There seems to be an endless selection of diet desserts out there, be it a cake or a mousse. A Google search will not only give you low carb dessert options but also varied recipes of a single dessert. Until you can find a recipe for a dessert that you are sure you will really like, you can expect to spend a lot of time going over all those recipes. Out of the many low carb diets being practiced everywhere, there are only a few low carb diets that will fit their exacting specifications. So you have to scrutinize many of the desserts in order to determine which ones you can eat on your diet. Well, to help you pick your favorite low carb dessert, I’ve detailed 4 of my favorite ones below. Read through the following recipes and descriptions as well as their carbohydrate content. You just might find this useful.
First, let us take a crack at the low carb muffin. These quick foods low in carbs are a joy to make and they can be brought with you anywhere. They are a healthy alternative to the sugar and carb loaded muffins you normal buy from stores. If you look at their nutritional facts and compare them, you’d probably be scared out of your wits! These healthy low carb muffins are best made from flax meal, although I’ve also seen recipes using coconut meal. You might want to add fruit or some flavors to the coconut meal muffins since they tend to veer on the bland side a bit. You might also end up with dense muffins if flax meal alone is used. That’s why the best muffin recipes use a combination of flax meal and almond meal. Then there’s baking powder in them to help puff them up so that they are lighter and airier. Although flax and almonds have low carb content, they are high calorie. If you simply want to maintain your weight, that’s fine. But if you want to lose weight, you might want to rethink consuming them.
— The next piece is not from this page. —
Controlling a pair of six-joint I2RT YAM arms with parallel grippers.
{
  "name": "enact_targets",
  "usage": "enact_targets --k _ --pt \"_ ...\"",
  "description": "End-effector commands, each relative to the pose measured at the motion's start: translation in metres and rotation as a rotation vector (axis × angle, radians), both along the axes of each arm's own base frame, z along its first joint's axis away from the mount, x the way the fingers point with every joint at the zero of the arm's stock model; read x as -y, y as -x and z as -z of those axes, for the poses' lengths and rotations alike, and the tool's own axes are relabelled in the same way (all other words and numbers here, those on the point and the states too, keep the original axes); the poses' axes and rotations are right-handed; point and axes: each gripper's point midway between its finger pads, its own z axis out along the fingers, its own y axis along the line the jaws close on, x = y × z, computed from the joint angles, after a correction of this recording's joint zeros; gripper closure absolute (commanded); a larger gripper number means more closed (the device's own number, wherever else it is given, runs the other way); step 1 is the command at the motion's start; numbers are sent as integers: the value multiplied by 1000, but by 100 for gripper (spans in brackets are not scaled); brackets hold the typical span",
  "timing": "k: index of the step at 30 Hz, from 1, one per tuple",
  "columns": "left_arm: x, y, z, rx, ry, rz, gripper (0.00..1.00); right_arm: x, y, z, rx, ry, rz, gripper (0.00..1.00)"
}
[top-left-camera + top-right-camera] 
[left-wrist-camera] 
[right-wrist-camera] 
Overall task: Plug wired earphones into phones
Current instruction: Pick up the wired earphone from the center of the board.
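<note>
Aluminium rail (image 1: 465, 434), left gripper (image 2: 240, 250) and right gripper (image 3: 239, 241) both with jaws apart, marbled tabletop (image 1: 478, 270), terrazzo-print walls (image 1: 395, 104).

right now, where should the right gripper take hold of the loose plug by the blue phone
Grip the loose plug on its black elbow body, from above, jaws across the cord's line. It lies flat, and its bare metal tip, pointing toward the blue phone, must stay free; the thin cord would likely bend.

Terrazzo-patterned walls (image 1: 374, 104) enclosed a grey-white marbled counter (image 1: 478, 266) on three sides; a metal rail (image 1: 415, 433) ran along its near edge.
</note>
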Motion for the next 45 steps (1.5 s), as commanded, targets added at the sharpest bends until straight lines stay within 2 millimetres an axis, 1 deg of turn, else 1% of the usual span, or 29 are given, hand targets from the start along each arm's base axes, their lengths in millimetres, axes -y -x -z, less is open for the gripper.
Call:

Second is the low carb cheesecake. The uncanny similarity of this dessert to real cheesecake has placed it on my list of dessert favorites. The usual recipe for normal cheesecake is used, but sugar is foregone in favor of artificial sweetener. Basically, any recipe can be used for this. It is only the crust where the change or the difference will be most obvious. Graham crackers are a popular choice to use in the crusts, aside from other high carb ingredients. A low carb cheesecake would have you doing away with the crust or using almonds and butter in making it. Simply food process the almonds so that it’s in tiny pieces and then mix with some melted butter. Then spread this paste onto the base of your baking dish and pour the cheesecake mixture on top. Then put it into the oven and wait for it to bake into your perfect cheesacakes! Cheese is high in calories, even if it is low in carbs. This means unfortunately that low carb cheesecake is not ideal for a weight loss diet. You can have a slice once in a while, but you definitely shouldn’t be eating it every day!
The last dessert recipe that I want to highlight is the chocolate coconut mousse. This is a very simple recipe, which requires practically zero cooking! All you have to do is get together some dark chocolate and a can of sugar-free coconut milk. Not any of those ‘light’ or ‘diet’ ones, either. Mind, do not shake the canned coconut milk. Open the can and remove the lid, then scoop out the thick cream that formed at the top. Then add in some melted chocolate. Use a hand blender or mixer to blend it well until the mixture becomes fluffy. Let it chill for a while before serving. It’s as simple as that!
With so many great recipes, I know it must be tough to choose. Hopefully the recipes I’ve mentioned will help you in some way. Most importantly, I hope you will love them!